▶

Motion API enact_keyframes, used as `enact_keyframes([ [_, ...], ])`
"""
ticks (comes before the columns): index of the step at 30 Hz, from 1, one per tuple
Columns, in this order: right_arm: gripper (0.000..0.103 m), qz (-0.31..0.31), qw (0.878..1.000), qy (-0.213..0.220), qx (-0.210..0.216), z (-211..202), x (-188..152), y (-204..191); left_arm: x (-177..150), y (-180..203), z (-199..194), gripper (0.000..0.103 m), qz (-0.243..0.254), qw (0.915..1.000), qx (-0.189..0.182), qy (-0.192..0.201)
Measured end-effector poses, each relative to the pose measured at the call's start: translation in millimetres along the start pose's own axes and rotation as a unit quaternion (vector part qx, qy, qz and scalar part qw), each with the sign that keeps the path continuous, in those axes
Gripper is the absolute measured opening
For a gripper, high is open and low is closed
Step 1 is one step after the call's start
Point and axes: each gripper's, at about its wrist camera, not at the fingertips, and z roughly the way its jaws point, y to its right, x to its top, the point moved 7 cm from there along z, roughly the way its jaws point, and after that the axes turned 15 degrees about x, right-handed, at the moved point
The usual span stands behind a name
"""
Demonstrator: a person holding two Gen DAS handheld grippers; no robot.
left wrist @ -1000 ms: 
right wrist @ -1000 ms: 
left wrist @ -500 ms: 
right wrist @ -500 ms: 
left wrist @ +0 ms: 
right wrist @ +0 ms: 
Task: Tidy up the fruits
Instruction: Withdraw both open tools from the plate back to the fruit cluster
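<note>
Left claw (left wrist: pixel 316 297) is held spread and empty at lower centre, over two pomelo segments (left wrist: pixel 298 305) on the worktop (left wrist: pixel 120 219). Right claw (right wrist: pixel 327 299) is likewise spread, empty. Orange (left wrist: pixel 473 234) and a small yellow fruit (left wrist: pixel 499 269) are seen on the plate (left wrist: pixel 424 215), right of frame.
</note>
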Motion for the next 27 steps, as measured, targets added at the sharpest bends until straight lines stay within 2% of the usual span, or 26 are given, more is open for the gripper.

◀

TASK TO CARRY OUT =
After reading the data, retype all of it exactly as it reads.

ANSWER BOX =
Motion API enact_keyframes, used as `enact_keyframes([ [_, ...], ])`
"""
ticks (comes before the columns): index of the step at 30 Hz, from 1, one per tuple
Columns, in this order: right_arm: gripper (0.000..0.103 m), qz (-0.31..0.31), qw (0.878..1.000), qy (-0.213..0.220), qx (-0.210..0.216), z (-211..202), x (-188..152), y (-204..191); left_arm: x (-177..150), y (-180..203), z (-199..194), gripper (0.000..0.103 m), qz (-0.243..0.254), qw (0.915..1.000), qx (-0.189..0.182), qy (-0.192..0.201)
Measured end-effector poses, each relative to the pose measured at the call's start: translation in millimetres along the start pose's own axes and rotation as a unit quaternion (vector part qx, qy, qz and scalar part qw), each with the sign that keeps the path continuous, in those axes
Gripper is the absolute measured opening
For a gripper, high is open and low is closed
Step 1 is one step after the call's start
Point and axes: each gripper's, at about its wrist camera, not at the fingertips, and z roughly the way its jaws point, y to its right, x to its top, the point moved 7 cm from there along z, roughly the way its jaws point, and after that the axes turned 15 degrees about x, right-handed, at the moved point
The usual span stands behind a name
"""
Demonstrator: a person holding two Gen DAS handheld grippers; no robot.
left wrist @ -1000 ms: 
right wrist @ -1000 ms: 
left wrist @ -500 ms: 
right wrist @ -500 ms: 
left wrist @ +0 ms: 
right wrist @ +0 ms: 
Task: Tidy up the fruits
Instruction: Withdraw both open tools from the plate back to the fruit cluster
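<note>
Left claw (left wrist: pixel 316 297) is held spread and empty at lower centre, over two pomelo segments (left wrist: pixel 298 305) on the worktop (left wrist: pixel 120 219). Right claw (right wrist: pixel 327 299) is likewise spread, empty. Orange (left wrist: pixel 473 234) and a small yellow fruit (left wrist: pixel 499 269) are seen on the plate (left wrist: pixel 424 215), right of frame.
</note>
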Motion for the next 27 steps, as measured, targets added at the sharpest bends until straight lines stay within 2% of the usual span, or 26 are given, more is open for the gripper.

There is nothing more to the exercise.